Despite myself, I still managed to pick up the basics. There was this guy who was really really powerful up in the sky somewhere who really really cared what you spent your time doing. There were all these stories about him, or more usually, about people interacting with him, that were just like the fairy tales my dad would tell when I was going to sleep. Stories about animals on a big boat and guys riding around in whale stomachs. For some reason, though, people seemed very concerned that you take these stories seriously and not the fairy stories–even though, I confess, I liked the fairy stories better. I was also aware that there were other kinds of people who believed the exact same stories but were not to be associated with if possible. They were called Baptists.
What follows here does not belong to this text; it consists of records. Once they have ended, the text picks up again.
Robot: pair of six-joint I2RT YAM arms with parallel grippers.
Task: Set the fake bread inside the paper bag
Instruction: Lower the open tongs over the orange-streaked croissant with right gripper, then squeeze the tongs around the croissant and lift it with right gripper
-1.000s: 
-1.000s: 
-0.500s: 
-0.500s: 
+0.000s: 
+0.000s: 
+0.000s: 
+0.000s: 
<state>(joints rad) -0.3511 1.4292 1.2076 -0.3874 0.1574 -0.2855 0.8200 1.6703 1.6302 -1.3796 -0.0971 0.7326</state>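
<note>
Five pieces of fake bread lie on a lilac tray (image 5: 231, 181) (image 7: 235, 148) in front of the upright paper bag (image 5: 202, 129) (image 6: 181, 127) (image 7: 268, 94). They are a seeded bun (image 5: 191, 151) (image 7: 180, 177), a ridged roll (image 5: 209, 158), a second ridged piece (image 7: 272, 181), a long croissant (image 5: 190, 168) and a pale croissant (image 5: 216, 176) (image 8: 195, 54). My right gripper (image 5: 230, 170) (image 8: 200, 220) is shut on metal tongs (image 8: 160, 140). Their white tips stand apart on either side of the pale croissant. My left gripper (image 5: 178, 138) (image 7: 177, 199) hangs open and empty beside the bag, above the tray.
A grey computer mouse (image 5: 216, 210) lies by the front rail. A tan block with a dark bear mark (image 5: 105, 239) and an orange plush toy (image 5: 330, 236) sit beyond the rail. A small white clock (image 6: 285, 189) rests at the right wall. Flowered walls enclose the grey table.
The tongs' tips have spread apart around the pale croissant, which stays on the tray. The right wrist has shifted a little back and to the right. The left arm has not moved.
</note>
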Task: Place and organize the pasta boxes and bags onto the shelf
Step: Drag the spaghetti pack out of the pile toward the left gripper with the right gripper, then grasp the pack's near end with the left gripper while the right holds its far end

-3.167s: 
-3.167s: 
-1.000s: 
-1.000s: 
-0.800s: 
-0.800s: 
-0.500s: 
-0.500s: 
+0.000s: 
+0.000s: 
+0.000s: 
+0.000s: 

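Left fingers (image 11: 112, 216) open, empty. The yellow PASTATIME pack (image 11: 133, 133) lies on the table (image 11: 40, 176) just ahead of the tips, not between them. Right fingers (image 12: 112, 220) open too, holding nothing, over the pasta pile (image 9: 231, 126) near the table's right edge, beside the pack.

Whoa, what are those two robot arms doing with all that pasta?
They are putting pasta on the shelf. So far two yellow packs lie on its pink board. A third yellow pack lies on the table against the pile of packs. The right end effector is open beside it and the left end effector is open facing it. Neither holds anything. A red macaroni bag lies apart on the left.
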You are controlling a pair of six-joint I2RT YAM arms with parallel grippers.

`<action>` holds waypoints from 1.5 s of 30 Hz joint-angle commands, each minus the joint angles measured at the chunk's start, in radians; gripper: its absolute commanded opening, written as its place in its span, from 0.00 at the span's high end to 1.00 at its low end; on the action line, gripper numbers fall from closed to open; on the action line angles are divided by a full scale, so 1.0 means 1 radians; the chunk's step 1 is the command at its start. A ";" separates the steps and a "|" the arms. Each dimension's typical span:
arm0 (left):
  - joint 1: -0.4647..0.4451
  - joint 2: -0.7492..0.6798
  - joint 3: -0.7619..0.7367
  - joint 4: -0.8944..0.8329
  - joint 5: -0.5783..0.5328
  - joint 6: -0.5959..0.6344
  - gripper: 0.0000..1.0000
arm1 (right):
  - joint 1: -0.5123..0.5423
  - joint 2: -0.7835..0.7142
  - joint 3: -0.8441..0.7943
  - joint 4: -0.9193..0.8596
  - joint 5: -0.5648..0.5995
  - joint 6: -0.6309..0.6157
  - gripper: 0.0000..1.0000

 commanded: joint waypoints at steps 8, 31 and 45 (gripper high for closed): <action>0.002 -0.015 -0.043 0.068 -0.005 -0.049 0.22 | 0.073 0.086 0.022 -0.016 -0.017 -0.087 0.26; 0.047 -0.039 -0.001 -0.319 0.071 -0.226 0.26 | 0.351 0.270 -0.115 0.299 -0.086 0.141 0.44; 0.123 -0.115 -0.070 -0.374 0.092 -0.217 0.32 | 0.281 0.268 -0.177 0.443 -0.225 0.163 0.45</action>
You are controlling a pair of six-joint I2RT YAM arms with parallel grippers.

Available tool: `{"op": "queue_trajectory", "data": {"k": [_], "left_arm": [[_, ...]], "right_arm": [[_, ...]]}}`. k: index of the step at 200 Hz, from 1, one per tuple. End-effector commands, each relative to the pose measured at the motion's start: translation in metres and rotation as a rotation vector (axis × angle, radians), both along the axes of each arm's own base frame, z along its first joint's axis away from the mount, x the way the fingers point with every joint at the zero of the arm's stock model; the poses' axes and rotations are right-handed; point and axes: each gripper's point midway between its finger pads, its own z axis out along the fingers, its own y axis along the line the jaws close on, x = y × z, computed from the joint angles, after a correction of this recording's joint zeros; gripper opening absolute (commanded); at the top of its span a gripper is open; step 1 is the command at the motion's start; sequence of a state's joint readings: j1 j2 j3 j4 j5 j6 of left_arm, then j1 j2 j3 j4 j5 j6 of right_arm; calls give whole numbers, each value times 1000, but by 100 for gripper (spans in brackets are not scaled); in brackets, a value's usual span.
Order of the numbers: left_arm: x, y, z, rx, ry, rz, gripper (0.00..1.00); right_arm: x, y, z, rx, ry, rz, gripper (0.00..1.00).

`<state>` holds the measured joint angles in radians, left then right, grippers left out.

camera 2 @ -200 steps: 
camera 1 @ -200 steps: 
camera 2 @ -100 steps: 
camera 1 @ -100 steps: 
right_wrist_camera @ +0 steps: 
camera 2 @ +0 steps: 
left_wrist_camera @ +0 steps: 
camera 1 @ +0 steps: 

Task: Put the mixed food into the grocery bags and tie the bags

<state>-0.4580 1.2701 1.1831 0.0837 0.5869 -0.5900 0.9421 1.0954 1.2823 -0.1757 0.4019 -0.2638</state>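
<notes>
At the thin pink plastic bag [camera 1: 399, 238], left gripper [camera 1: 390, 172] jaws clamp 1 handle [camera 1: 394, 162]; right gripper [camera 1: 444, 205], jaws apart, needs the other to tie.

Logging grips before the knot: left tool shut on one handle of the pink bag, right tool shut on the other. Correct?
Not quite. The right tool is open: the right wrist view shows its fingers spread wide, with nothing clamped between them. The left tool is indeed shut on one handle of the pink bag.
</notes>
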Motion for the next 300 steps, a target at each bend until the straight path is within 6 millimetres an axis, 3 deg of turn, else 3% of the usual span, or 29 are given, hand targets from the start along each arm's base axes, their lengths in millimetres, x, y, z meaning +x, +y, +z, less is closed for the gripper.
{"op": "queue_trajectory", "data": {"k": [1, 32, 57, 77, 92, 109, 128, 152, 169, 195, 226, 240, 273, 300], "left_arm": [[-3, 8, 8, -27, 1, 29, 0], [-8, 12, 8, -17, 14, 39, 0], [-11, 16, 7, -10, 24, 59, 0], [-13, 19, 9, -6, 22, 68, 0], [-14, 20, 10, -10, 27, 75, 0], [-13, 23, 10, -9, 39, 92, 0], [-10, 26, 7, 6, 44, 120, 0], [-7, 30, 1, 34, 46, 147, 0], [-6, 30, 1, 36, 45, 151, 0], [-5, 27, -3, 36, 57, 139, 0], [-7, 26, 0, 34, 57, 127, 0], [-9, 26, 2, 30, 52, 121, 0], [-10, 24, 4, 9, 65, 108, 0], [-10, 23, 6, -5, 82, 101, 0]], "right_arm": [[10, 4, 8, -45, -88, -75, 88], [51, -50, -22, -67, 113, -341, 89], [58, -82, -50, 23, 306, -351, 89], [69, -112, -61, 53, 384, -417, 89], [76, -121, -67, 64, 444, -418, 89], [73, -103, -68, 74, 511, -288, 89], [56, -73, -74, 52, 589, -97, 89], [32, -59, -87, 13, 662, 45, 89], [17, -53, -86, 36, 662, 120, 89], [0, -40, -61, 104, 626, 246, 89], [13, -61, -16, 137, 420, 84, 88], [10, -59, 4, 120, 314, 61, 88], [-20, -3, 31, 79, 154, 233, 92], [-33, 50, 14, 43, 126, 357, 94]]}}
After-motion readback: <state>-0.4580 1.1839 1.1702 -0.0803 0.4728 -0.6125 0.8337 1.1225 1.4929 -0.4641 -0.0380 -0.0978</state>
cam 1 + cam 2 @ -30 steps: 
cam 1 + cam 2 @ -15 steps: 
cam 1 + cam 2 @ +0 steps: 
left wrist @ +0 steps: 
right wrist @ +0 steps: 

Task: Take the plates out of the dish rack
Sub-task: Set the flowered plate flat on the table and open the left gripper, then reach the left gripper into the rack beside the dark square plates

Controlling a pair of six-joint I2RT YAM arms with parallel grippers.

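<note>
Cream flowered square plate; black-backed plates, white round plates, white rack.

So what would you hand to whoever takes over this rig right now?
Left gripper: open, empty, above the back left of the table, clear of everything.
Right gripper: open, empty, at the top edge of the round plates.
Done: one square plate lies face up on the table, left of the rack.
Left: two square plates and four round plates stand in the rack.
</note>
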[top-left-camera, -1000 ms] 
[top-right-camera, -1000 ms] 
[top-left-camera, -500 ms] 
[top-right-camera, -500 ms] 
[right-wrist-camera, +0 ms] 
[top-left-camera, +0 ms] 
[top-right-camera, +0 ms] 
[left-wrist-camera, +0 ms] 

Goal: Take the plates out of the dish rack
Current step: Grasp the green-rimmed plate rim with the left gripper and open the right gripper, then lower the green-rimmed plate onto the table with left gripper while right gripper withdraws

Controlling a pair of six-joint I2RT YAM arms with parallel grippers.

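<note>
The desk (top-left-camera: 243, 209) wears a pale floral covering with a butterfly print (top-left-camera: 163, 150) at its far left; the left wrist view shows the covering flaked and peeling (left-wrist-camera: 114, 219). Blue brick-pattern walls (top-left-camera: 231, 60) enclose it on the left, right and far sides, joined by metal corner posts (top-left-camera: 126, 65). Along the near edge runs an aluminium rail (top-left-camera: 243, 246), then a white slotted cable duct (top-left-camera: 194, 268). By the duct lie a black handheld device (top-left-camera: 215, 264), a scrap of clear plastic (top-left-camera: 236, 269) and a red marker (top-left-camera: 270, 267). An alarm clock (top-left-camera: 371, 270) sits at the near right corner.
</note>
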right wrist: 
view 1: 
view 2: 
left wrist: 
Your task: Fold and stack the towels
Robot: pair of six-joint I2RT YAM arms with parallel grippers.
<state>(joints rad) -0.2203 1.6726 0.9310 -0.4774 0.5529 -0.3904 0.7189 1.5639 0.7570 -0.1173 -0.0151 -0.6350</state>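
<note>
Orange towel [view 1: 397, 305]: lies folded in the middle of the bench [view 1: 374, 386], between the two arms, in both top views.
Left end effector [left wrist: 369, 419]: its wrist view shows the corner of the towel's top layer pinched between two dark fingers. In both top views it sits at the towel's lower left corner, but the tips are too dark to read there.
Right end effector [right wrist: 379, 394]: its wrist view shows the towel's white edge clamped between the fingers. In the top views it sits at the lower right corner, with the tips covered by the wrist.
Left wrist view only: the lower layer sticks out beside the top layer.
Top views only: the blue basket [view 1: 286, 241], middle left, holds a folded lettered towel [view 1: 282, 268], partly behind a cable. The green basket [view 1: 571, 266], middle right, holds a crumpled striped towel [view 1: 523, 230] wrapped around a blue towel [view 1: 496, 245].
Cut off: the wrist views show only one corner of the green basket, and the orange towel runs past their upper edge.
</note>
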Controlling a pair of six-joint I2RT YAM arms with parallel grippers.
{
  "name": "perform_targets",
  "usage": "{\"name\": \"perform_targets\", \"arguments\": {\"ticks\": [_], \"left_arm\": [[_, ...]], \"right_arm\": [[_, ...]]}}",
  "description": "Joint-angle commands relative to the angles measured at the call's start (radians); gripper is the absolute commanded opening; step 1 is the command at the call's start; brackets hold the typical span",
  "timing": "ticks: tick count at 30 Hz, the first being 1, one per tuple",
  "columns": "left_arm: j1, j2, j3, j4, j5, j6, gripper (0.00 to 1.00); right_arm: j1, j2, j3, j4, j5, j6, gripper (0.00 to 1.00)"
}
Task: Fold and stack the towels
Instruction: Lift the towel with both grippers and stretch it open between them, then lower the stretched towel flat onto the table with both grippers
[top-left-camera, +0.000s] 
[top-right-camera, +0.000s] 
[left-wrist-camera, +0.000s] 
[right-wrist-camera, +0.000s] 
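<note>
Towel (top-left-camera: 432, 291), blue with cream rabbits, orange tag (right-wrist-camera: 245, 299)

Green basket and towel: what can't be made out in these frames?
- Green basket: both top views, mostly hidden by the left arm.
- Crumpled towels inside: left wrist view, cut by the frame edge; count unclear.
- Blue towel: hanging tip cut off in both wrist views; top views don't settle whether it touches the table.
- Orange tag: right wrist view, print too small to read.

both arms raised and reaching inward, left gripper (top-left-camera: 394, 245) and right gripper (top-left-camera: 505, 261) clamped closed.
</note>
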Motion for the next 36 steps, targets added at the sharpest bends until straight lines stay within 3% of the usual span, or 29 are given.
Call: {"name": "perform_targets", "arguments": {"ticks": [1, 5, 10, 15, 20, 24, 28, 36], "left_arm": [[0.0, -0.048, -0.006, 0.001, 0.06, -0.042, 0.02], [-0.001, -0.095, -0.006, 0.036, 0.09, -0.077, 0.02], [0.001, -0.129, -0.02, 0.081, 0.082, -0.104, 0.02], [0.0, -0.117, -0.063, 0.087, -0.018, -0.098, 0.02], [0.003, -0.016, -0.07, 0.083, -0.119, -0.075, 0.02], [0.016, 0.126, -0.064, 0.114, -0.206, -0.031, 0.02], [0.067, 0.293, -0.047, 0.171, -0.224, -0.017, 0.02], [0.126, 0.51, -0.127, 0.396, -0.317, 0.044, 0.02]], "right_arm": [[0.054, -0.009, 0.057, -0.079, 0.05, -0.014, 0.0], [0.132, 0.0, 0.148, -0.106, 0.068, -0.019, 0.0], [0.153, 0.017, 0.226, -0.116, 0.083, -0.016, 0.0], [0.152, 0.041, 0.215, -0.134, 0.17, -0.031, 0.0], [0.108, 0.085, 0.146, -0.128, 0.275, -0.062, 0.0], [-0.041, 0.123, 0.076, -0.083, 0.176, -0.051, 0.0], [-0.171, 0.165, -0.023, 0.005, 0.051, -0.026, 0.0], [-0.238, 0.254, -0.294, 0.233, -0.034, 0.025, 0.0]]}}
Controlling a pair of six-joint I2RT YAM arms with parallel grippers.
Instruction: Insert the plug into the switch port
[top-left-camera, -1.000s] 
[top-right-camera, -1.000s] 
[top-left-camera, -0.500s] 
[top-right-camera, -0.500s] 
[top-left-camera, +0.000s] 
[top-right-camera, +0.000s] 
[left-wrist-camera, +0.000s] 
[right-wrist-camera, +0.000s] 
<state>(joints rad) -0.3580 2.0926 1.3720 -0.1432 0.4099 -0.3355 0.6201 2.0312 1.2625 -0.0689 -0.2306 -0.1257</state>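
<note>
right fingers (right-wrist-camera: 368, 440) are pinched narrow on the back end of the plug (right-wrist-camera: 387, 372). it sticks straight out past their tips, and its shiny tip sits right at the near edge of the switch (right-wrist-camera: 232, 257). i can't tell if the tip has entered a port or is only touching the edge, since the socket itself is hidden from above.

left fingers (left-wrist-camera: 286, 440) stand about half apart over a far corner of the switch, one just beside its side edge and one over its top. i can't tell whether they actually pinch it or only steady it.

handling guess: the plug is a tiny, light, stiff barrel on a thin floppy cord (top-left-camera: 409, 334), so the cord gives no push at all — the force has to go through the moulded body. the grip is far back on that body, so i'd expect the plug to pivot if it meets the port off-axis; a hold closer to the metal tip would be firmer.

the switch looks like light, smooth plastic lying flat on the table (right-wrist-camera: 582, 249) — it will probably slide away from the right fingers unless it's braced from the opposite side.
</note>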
Somehow, they believed the stories TOO much.
The turn didn’t come until one day in about the second or third grade. I was at the library in my school looking for a nice little book to hold me for the weekend. Usually, I would be on the lookout for some nice Garfield comics or perhaps some Clifford the Big Red Dog. That day, however, I found a story of creation that the Indians told. Honestly, I don’t remember the story or from which tribe it originated. It had to do with the Sun and the Moon getting together and making the Earth as their child… or something like that. It was a long time ago. In any case, what I remember most of all was my reaction to it. I thought, “How could anybody possibly believe that?!” That thought made me pause. “Wait a moment,” I pondered, “if that story sounds ridiculous, then what rational can I give to the story in the Bible? Why does everyone take THAT story so seriously?” I should point out that I grew up in the deep south. I had never met anyone who did not take the Bible seriously.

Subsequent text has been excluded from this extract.